It’s ridiculously tempting and easy to trot into one of Charlotte’s sundry coffee shops and order your favorite mocha-latte-cappu-frappe-espresso goodness, but what about those days when the success of your wake-up/mid-morning/post-lunch mug of Joe depends on your own brewing skills?
According to David Haddock of Boquete Mountain Coffee, the first coffee hot spot on this weekend’s CLT Coffee Crawl, these are his coveted coffee commandments for a five-star cup of Joe at home.
Commit
Find a roaster that you can trust. There are number of great roasters throughout the country. You just have to look for them. (Trust issue: Folgers uses scented extract to make your coffee actually smell like coffee and leaves it to stale for days before packaging it neatly for your consumption)
Measure
Use the right recipe. You have to balance the right amount of water that you want to turn into coffee with the amount of ground coffee you’re actually using.

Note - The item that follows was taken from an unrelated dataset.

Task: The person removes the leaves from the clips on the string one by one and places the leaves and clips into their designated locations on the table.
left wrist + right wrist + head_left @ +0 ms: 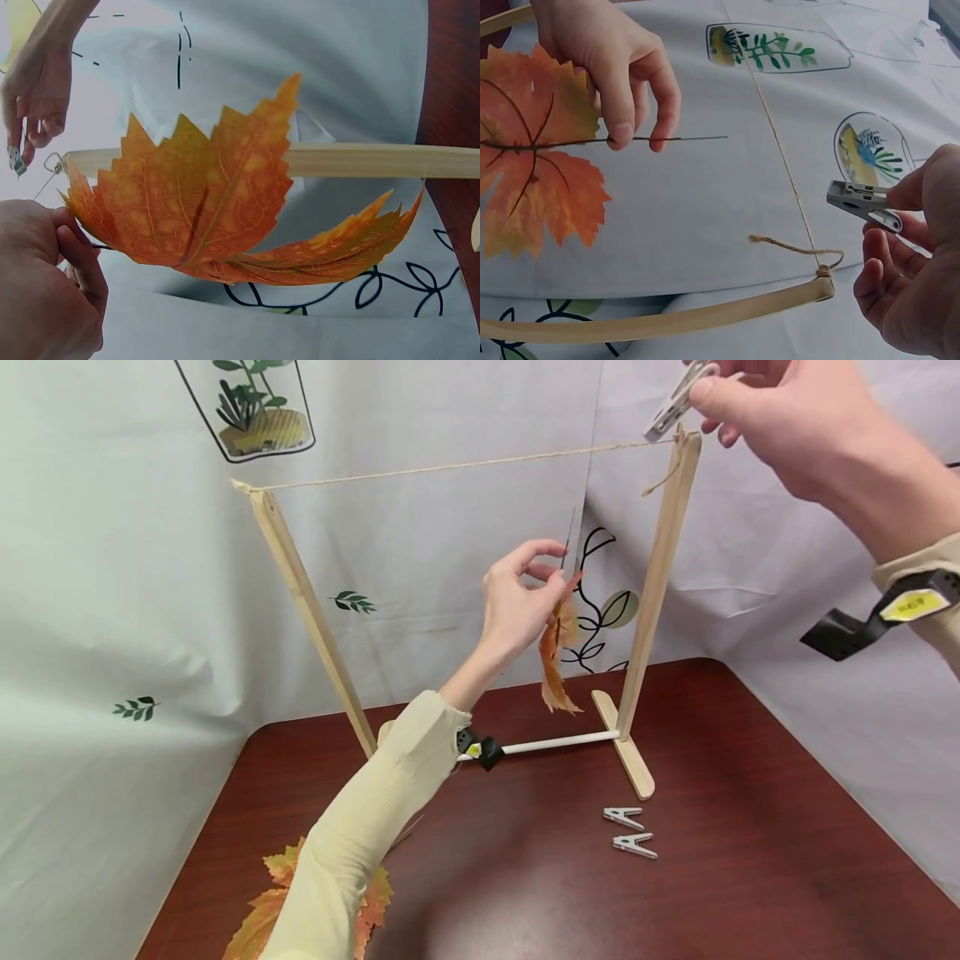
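Observation:
My left hand [521, 597] pinches the thin stem of an orange maple leaf [202, 202] between thumb and fingers. The leaf hangs below the hand, its stem pointing up, beneath a twine line [450, 466]. In the right wrist view the stem [697, 138] runs past the fingertips, apart from the twine. My right hand [795, 427] holds a grey clothespin [864, 201] by thumb and fingers, close to the twine's right end at the top of the right wooden post [660, 577].
Two grey clothespins [633, 845] lie on the dark red table [510, 877]. More orange leaves [258, 922] lie at the front left, partly under the left sleeve. The left post [311, 618] and a white crossbar [558, 743] complete the wooden stand.

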A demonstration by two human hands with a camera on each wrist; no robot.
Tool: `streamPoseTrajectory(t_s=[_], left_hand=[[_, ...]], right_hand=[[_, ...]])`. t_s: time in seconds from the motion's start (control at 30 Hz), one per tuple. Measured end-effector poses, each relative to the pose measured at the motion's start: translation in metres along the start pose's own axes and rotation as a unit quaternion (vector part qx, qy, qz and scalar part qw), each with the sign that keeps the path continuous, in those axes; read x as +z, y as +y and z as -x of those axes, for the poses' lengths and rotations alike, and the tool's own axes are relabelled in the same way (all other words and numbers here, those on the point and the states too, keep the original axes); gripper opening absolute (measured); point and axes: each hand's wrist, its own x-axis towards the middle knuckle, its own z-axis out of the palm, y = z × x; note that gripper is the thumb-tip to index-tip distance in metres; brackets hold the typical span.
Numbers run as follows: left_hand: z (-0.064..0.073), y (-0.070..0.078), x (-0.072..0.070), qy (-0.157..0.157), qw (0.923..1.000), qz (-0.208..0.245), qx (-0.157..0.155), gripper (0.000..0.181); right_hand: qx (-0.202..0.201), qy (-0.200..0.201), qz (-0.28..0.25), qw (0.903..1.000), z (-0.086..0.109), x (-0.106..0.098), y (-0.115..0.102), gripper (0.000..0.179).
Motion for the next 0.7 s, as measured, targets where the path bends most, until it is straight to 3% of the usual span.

Multiply the amount of water — in ounces — by 0.057 to determine the amount of coffee you should use. (Overall, Americans usually concoct some pretty weak coffee.)
Turn up the heat
You have to have water that is hot enough. A Mr. Coffee at home is not going to get hot enough to effectively brew coffee ever in its entire life; it only goes to about 180 degrees. To make a good brew, it has to be within 195 and 205 degrees.
Grab a watch
The whole brewing process has to be for the right amount of time. Four to five minutes to be exact.
Baby it
After it’s brewed, coffee has to be held stable, like in a thermal container.
Protect it
Don’t ever put coffee in the freezer or refrigerator. Treat it like you would vegetables. Think of coffee as a very fragile agricultural product. You don’t buy salad at Harris Teeter and let it sit there for a week and eat it next week or even two weeks later — same thing on a micro level with coffee.
“Buy fresh, use fresh, buy often,” Haddock says.